With the implementation of service compacts between the local, regional and national levels, as envisaged, will come a range of responsibilities that are a normal feature of local government throughout the OECD. Ireland is not so much as centralised, given current institutional arrangements as disaggregated. In introducing a National Oversight and Audit Commission, the State is moving the system into what is expected of local government in other members of the OECD, a matter which will not go unnoticed in the soon to depart Troika!

Regional configuration as envisaged in the Minsters Proposals last October have now been agreed by the Cabinet and much of the thinking in the proposals have actually found their place in the Bill.
Potentially significant, if fully implemented, the move towards a more regional focus for public policy generally, could be significant, but only if the Parent Departments and National Offices of those within the regional policy environment fully subscribe to the reforms and that ask is no small challenge.

The Bill has to be compulsory reading for anyone interested in public management reform generally.
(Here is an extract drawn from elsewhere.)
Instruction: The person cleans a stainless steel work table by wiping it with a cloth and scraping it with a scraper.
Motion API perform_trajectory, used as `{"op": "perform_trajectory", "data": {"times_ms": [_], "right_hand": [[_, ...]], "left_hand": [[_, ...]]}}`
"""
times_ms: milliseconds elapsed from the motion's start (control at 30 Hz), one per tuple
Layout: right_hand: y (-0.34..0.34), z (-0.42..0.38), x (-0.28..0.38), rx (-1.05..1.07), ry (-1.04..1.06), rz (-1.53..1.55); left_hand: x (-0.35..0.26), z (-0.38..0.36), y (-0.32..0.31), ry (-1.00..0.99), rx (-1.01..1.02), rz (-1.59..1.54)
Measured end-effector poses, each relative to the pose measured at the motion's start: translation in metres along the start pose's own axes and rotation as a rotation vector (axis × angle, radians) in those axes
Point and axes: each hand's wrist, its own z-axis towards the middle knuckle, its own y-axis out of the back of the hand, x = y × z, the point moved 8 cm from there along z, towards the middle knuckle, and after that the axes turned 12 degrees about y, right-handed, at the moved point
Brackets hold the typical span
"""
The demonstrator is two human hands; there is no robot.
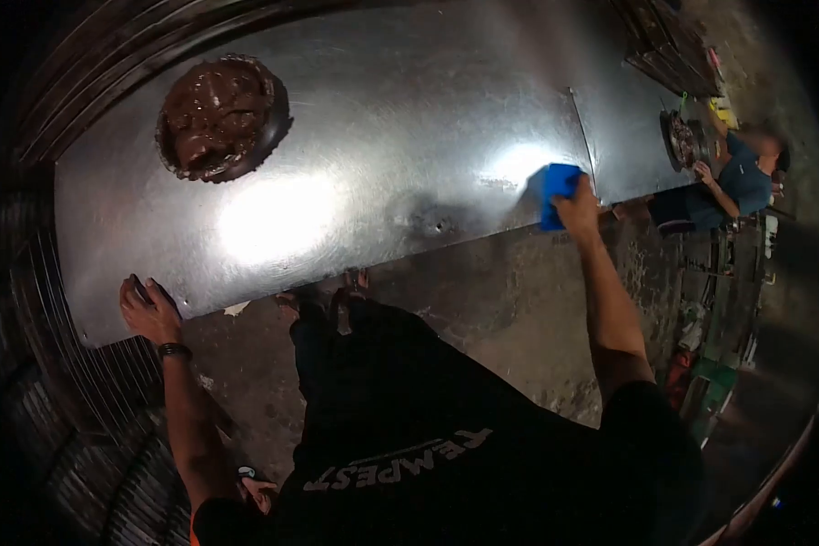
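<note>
Dark shirt [409,455] and legs fill the near view as a person leans over a metal sheet [355,136] lying on the floor. Right hand [576,211] is closed around a blue cloth [555,193], pressed flat near the sheet's near edge beside a seam. Left hand [148,309] rests open, fingers spread, on the sheet's near left corner, holding nothing. A pan [217,116] of brown paste sits toward the far left corner. Another person [733,177] crouches beyond the right end. Bare fingers at the thin metal edge risk a cut if a hand slips.
</note>
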Motion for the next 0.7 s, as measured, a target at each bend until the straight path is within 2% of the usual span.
{"op": "perform_trajectory", "data": {"times_ms": [33, 67, 100, 167, 200, 300, 333, 400, 433, 467, 500, 600, 633, 667, 700], "right_hand": [[-0.018, -0.001, 0.029, -0.054, 0.021, 0.037], [-0.031, 0.001, 0.08, 0.047, -0.066, 0.13], [-0.06, -0.001, 0.098, 0.014, 0.056, 0.089], [-0.108, -0.011, 0.163, 0.112, 0.103, 0.282], [-0.117, -0.012, 0.19, 0.102, 0.234, 0.222], [-0.104, -0.012, 0.181, -0.036, 0.395, 0.161], [-0.095, 0.003, 0.149, 0.057, 0.2, 0.223], [-0.055, 0.015, 0.089, 0.074, -0.117, 0.163], [-0.034, 0.019, 0.067, -0.012, -0.105, -0.034], [-0.038, 0.02, 0.025, -0.046, -0.131, 0.238], [-0.029, 0.02, 0.051, 0.009, -0.178, 0.124], [-0.076, 0.019, 0.099, -0.016, 0.084, 0.22], [-0.09, 0.014, 0.147, 0.126, 0.028, 0.156], [-0.119, 0.009, 0.177, 0.182, 0.12, 0.016], [-0.139, -0.002, 0.215, 0.144, 0.327, 0.16]], "left_hand": [[-0.002, 0.003, -0.002, 0.007, 0.0, -0.002], [-0.003, 0.002, -0.005, -0.001, 0.016, 0.006], [-0.002, 0.002, -0.005, -0.003, 0.018, 0.012], [-0.003, 0.002, -0.002, -0.017, 0.01, 0.031], [-0.004, -0.001, -0.004, -0.04, 0.009, 0.025], [-0.004, 0.002, -0.001, -0.039, 0.051, 0.005], [-0.007, 0.004, -0.001, -0.04, 0.032, -0.004], [-0.001, 0.001, -0.003, -0.028, 0.031, 0.015], [-0.001, 0.0, -0.001, -0.027, 0.017, 0.01], [-0.004, 0.001, 0.002, -0.028, 0.005, 0.006], [-0.003, 0.003, 0.0, -0.025, 0.007, 0.019], [-0.001, 0.002, 0.0, 0.006, 0.01, 0.026], [-0.003, 0.003, -0.001, 0.014, 0.004, 0.011], [-0.006, 0.003, -0.002, 0.023, 0.015, 0.02], [-0.009, 0.002, 0.0, 0.031, 0.022, 0.027]]}}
It is something which will directly impact every individual and organisation in the State and if fully implemented as currently drafted will have ramifications for much of the public management of the State.

It is a Bill which, for some, will be a disappointment but for others a very real challenge to their current thinking. The detail of the Bill is far reaching and hopefully it will be given the thinking it deserves, not just in the Oireachtas but generally among those who fancy themselves as interested in how Ireland is managed.
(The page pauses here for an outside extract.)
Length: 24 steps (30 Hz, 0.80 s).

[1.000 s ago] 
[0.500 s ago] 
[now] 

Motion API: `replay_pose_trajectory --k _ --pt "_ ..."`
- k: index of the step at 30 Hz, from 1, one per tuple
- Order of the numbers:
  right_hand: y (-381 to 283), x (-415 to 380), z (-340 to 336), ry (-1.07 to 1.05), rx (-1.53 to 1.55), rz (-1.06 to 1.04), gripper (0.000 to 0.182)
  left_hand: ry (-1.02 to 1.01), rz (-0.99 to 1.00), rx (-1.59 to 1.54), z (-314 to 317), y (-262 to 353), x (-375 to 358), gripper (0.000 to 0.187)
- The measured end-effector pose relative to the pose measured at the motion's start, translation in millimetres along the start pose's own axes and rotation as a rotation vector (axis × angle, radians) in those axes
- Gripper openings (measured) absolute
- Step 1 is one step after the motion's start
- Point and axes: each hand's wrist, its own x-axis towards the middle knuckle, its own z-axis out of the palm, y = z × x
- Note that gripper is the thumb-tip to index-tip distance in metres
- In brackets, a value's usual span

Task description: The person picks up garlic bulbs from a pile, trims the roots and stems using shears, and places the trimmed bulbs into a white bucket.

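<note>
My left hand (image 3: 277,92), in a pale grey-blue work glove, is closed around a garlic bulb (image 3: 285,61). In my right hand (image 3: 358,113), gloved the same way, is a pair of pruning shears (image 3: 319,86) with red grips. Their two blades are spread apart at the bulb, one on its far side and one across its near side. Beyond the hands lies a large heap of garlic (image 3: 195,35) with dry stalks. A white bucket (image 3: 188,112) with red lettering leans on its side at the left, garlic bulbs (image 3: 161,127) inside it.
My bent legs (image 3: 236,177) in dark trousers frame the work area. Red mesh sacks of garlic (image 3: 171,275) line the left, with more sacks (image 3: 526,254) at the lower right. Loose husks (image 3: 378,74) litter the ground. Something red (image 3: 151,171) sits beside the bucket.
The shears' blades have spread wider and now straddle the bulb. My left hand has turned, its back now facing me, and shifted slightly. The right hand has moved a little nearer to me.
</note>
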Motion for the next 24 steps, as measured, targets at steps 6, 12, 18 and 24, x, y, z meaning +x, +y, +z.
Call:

In that regard people might challenge themselves to thinking about whether the Bill provides a clear understanding of the central role which local government can bring to local democracy and community development. Will the Bill genuinely provide for a re-balancing of the on-going historical trend away from municipal government that we associate with Irish Independence?

A much enhanced public service performance and standards overview with underpinning procedures for greater accountability through the municipal district is a central feature of the Bill but just how will this be achieved without a radical re-orientation of local government from being largely engineering driven to becoming organisations which are focused on citizen centred service provision?

The re-balancing of the relationships within local governance such that the role of the elected representative is considerably strengthened will have considerable implications for how public collaboration and participation is delivered. This means a radical re-balancing of the relationship between the local authority and other public service agencies at local level.

In addition badly needed integration of national policy objectives with local need underpinned by a clear policy intent to improve local discretion and overview will be an essential feature of a reformed local public service. Ensuring that innovative forms of governance, participation and putting in place of new service vehicles for this to happen will necessarily mean that a local authority structure cannot continue to work within an unchanged national policy framework. Will this thinking find its way into a revised public service reform plan due at the end of the year?

Finally with a new substantial role in local economic development, community development and local leadership where or what role for those central to the existing delivery of badly needed services and actions for local development?

A radical configuration of local government suggests dramatically changed levels of participation, engagement and coordination between local government and local development and then up through the diagonal and vertical policy layers of public management.

No doubt plenty to debate and argue over but substantially there is really no option but to seize the opportunity presented by the Bill to position the local voice within a more coordinated national policy arena and vice versa. Failing to do that is a challenge that cannot be avoided if local government is to see itself having a worthwhile future.